Post from Harry Hutchinson:
I got to meet two men who have a bold scheme that is full of entertaining fun and of serious practicality at the same time.
Bertrand Piccard and André Borschberg, the president and CEO respectively of Solar Impulse SA, were in New York the other day to publicize their latest plan—to fly their solar-powered airplane on a trip across the United States. (I wrote about the plane for this blog last July.)
They are building another solar-powered aircraft back home in Switzerland, and they intend to fly that one around the world in 2015.

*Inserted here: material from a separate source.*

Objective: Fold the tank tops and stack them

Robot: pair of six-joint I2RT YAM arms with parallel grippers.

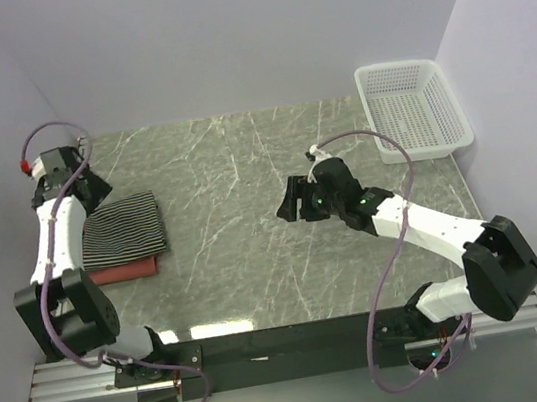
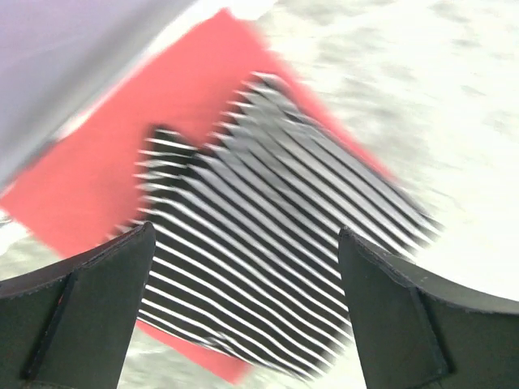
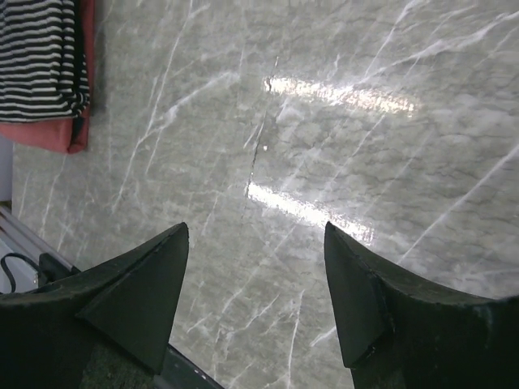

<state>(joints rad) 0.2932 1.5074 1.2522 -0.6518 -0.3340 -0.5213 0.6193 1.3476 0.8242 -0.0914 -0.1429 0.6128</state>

Piccard has made unusual trips before. He and Brian Jones were first to circumnavigate the globe non-stop in a balloon more than a dozen years ago. Now he and Borschberg plan to share the piloting across the U.S. and later all the way around the world.

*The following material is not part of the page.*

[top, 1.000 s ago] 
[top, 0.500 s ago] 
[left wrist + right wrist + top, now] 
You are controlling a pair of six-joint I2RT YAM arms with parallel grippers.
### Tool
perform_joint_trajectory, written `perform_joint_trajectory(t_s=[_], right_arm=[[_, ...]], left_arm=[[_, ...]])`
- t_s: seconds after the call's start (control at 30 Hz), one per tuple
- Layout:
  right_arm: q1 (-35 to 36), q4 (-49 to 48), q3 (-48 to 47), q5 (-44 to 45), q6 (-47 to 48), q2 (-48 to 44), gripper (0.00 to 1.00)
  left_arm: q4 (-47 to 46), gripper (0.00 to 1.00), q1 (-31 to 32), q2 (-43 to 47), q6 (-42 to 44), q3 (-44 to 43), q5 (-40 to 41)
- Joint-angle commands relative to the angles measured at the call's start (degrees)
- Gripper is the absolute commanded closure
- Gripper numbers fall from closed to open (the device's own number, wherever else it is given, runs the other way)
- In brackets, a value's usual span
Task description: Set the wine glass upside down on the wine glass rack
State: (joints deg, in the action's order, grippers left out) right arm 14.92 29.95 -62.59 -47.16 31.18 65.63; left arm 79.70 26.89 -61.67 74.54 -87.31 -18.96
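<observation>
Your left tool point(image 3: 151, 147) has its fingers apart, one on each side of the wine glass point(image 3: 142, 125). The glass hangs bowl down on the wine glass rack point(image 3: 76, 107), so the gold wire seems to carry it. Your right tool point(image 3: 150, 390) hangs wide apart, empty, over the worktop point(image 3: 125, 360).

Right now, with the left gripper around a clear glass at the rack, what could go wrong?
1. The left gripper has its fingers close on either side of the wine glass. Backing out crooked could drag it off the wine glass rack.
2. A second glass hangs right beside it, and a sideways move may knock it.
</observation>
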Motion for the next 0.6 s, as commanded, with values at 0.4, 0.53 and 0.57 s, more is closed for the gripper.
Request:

When I first heard of their circumnavigating intentions a few years ago, I had thought they were talking about a non-stop solar-powered flight. But no, apparently that kind of thing was just for the balloon ride. As Piccard explained it, many people on the ground were probably disappointed that they never got a chance to see the record-breaking balloon.
The Solar Impulse plane will make frequent stops, at least one on each continent it crosses, Piccard said.
The phrase “around the world in 20 days” came up at one point in their presentation during a reception at the residence of the Swiss consul-general.
The aircraft is very lightweight and uses little energy to fly. Piccard talks about “zero fuel,” and sustainability, and will point out that nothing quite like this has existed before. He says, too, that many of the design ideas for efficiency and economy could be applied in homes and vehicles today.
When it comes to flying something so light, there are considerations about winds and weather. Piccard makes another point: You can do a lot if you’re not in a hurry.
The cruising speed for the plane is about 70 kilometers an hour, so speed records are out of the question anyway.
If you are taking your time, and burning no fuel, you can afford to fly south to find better conditions to fly east. Piccard did something like that on a recent flight from Rabat, Morocco, to Madrid, Spain.
The plane was to land in Madrid around midnight so it wouldn’t interfere with airport traffic. Had he flown directly from one city to the other, he says, he would have arrived too early. So to kill time he headed west over Iberia toward Portugal. For a time, the speed of the headwind was greater than that of the plane, so he flew backwards across Spain toward Madrid.
Yes, you can do cool stuff if you don’t have to hurry.